◆ **What you should do**
Nothing outside the range below should be printed. Output exactly the lines from the line with "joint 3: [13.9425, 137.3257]" to the line with "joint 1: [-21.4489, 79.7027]", both included.

◆ **The data**
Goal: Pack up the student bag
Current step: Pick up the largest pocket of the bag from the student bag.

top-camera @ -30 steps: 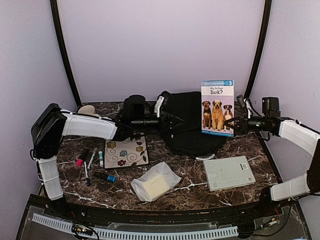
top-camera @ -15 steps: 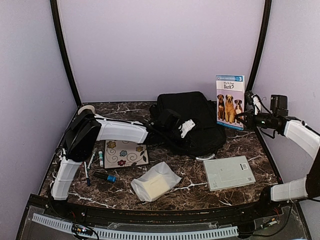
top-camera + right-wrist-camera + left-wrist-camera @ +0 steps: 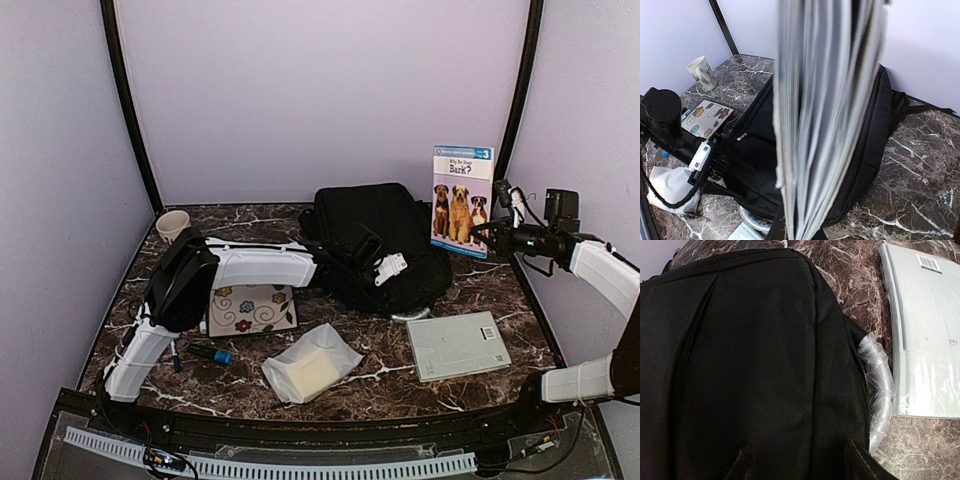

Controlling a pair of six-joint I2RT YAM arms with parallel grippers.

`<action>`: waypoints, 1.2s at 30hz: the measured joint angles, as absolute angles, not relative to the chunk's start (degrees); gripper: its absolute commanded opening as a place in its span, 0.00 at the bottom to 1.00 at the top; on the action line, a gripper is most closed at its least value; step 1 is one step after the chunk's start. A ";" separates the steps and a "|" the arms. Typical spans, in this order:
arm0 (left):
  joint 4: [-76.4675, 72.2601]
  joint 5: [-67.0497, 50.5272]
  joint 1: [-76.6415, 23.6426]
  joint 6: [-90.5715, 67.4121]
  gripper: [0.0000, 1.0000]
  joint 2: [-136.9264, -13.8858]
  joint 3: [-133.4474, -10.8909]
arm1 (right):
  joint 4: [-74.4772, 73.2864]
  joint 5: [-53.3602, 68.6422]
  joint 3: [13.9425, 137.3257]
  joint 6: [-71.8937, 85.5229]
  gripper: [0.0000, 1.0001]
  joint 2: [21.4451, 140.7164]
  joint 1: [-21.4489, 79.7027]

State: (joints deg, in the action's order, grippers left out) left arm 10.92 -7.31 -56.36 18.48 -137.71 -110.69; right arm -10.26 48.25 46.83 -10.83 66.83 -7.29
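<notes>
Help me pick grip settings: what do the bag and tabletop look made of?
The student bag: matte black soft fabric, judging by its seams, folds and zipper. The table: dark marble-patterned top with white veins; real stone or laminate, unclear.

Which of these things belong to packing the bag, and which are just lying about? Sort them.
In the job: large black fabric backpack; dog-cover paperback book, held upright in the right gripper's jaws.

Lying about, untouched (may be packed later): floral square notebook; pale grey flat booklet; plastic-wrapped white pack; blue-capped marker; cream mug.
</notes>
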 measured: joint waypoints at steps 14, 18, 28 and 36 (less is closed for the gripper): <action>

◆ **Reply to the exercise**
  joint 3: [13.9425, 137.3257]
  joint 6: [-71.8937, 85.5229]
  gripper: [0.0000, 1.0001]
  joint 2: [21.4451, 140.7164]
  joint 1: [-21.4489, 79.7027]

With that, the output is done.